L’affaire Cambridge Analytica n’en a pas fini de dévoiler les stratégies sordides utilisées par l’équipe de campagne de Donald Trump. Dans une enquête de Channel 4 News, on apprend qu’une base de données nommée « Deterrence » (Dissuasion en français) regroupant plus de 3 millions d’Afro-Américains a été utilisée lors de la campagne de présidentielle de 2016 afin de les dissuader de se rendre aux urnes.

Cambridge Analytica était une société britannique spécialisée la diffusion de campagne stratégique. Sa triste renommée s’est construire sur le scandale de la collecte des données de 50 millions de profils Facebook, sans leur consentement. Un peu plus tard, ce chiffre passera de 50 à 87 millions. Ces données furent réutilisées pour affiner grandement le ciblage publicitaire des annonces de la campagne de Donald Trump. Le tout, dans le but de créer un clivage profond favorisant son élection, à la surprise du monde entier. Aujourd’hui, si Cambridge Analytica n’existe plus, il semblerait qu’une autre entreprise ait repris ses activités : Emerdata.

Outre les 50 millions de profils Facebook, Channel 4 a pu mettre la main sur des bases de données regroupant presque 200 millions d’électeurs américains. Ils sont répartis en plus de 5 000 fichiers, pesant au total 5TB. Il s’agit là d’une quantité astronomique d’information, utilisée pour nourrir les algorithmes de ciblage d’audience. D’ailleurs, l’enquête révèle que 8 catégories d’électeurs ont été créées afin d’être interpelées sur les réseaux sociaux, ou ailleurs sur le web. L’une de ces catégories était nommée « Deterrence » et s’avère être plus centrée sur les Noirs Américains.

Ainsi, la chaine révèle que si cette communauté continue 32% de la population de l’État de Géorgie, elle représente 61% des résidents présents dans l’audience « Deterrence ». En Caroline du Nord, c’est 46%, alors qu’elle ne représente que 22% des locaux, et 17% contre 5,4% dans le Wisconsin. Dans toute la base de données, 54% est étiquetées comme « Noir », « Hispanique », « Asiatique », et « Autre ».

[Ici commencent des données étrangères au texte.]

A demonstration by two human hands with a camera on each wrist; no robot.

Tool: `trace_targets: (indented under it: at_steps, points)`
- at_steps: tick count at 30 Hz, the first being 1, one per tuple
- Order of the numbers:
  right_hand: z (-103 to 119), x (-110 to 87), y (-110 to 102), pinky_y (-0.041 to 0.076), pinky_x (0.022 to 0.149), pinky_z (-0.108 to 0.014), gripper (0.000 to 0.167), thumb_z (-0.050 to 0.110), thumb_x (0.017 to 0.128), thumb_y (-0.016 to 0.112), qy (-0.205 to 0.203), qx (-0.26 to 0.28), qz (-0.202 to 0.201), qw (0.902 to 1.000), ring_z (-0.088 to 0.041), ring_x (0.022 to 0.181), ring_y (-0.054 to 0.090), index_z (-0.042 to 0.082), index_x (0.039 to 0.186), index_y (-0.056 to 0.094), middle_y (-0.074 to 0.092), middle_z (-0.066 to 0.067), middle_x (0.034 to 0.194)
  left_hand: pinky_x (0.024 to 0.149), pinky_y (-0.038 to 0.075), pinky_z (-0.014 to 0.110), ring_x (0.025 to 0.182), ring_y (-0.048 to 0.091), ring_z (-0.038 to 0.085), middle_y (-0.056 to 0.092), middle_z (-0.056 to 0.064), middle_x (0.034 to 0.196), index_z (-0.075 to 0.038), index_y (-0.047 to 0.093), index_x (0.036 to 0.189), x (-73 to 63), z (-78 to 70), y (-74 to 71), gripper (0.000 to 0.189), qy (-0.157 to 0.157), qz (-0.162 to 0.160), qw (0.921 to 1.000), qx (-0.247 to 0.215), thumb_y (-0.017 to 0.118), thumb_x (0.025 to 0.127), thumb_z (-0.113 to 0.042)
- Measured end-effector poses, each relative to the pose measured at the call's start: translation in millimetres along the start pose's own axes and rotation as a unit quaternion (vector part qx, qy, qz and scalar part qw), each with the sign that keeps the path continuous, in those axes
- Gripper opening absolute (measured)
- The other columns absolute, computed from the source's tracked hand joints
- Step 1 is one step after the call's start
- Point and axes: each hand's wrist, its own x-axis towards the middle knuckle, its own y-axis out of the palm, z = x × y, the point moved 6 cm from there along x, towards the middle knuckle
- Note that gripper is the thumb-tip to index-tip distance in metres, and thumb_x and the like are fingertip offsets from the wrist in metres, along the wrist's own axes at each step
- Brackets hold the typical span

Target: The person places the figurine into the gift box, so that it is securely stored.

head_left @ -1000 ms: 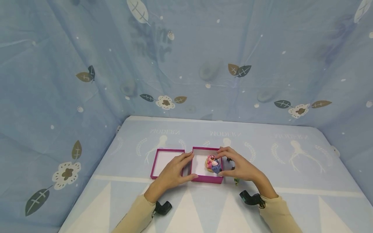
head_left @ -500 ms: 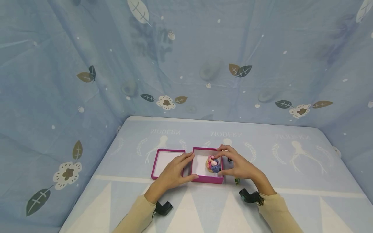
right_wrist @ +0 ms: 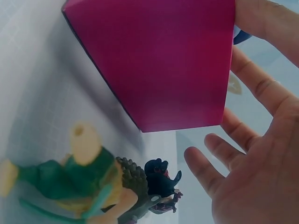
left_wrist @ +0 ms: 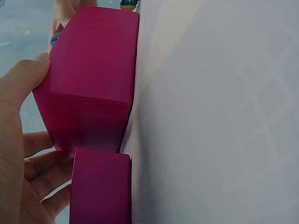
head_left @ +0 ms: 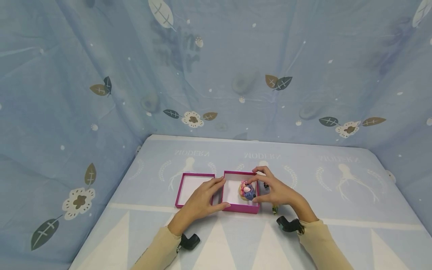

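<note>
Roughly, near to far: the left hand (head_left: 202, 197) braced the left side of the box (head_left: 240, 208), thumb at the near corner, fingers loosely spread along the wall, no firm grip. That light contact could have slipped, and the box would then probably have skidded on the tabletop (head_left: 216, 243). The right hand (head_left: 278, 191) reached over the right rim; thumb and index finger appeared to pinch the figurine (head_left: 249, 191), other fingers fanned outside the wall. Likeliest failure: a two-finger hold on a rounded, perhaps slick piece, letting it twist or drop. Fingers pushing on the rim might also have tipped the box. Just outside that wall, a green figure (right_wrist: 51, 182) and a dark figure (right_wrist: 161, 170) sat close by, so a low sweep of the palm could have knocked them over.

Looks: the figurine was inside the box, toward the right wall. Small and chunky, pink on the left and top, blue on the right, pale patch mid-body, tan round base showing. Upright or tilted, couldn't tell. Box was magenta outside, white inside; a shallow matching tray (head_left: 195, 185) lay just beside it, left.
</note>
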Motion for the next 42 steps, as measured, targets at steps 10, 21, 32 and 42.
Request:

Des associations demandent dores et déjà de pouvoir consulter les publicités de l’époque, mais est-il possible d’y accéder ? Oui et non. Facebook a attendu d’être au pied du mur pour repenser en profondeur son fonctionnement, tant sur la protection des données des utilisateurs, que sur les règles de publicités (politiques ou non). Malheureusement, il n’y avait pas de bibliothèque publicitaires, donc aucune publicité n’a été archivée, et bien souvent elles n’était pas là pour amplifier une publication, ce qui aurait simplifié leur identification. Cependant, dans des documents récupérés par Channel 4, Cambridge Analytica admet avoir ciblé des Afro-Américains en Géorgie avec un contenu baptisé « Predators Video » pour un budget de 55 000 dollars.

Ces nouvelles révélations relancent inévitablement débat de la présence des publicités politiques sur les plateformes sociales. Outre les problématiques liées au ciblage, la question se pose sur le rôle démocratique de campagnes dissuadant les électeurs d’aller voter. C’est d’autant plus problématique lorsque Facebook reste le dernier géant à ne pas prendre de décisions concrètes. Sur Twitter par exemple, elles sont bannies depuis le 22 novembre 2019, suivi de près par Spotify. Google de son côté à limité de nombreux paramètres de ciblage publicitaires. Quant à Snapchat, un processus de fact-checking est à présent obligatoire.

La position de Facebook est très claire, qu’il s’agisse des publicités politiques ou de la modération des contenus. L’entreprise a déjà ses propres règles, mais ne veut pas être « arbitre de la vérité ». Elle attend donc des autorités de chaque de pays de lui imposer ce qui doit être fait. Un discours qui donne encore une certaine liberté.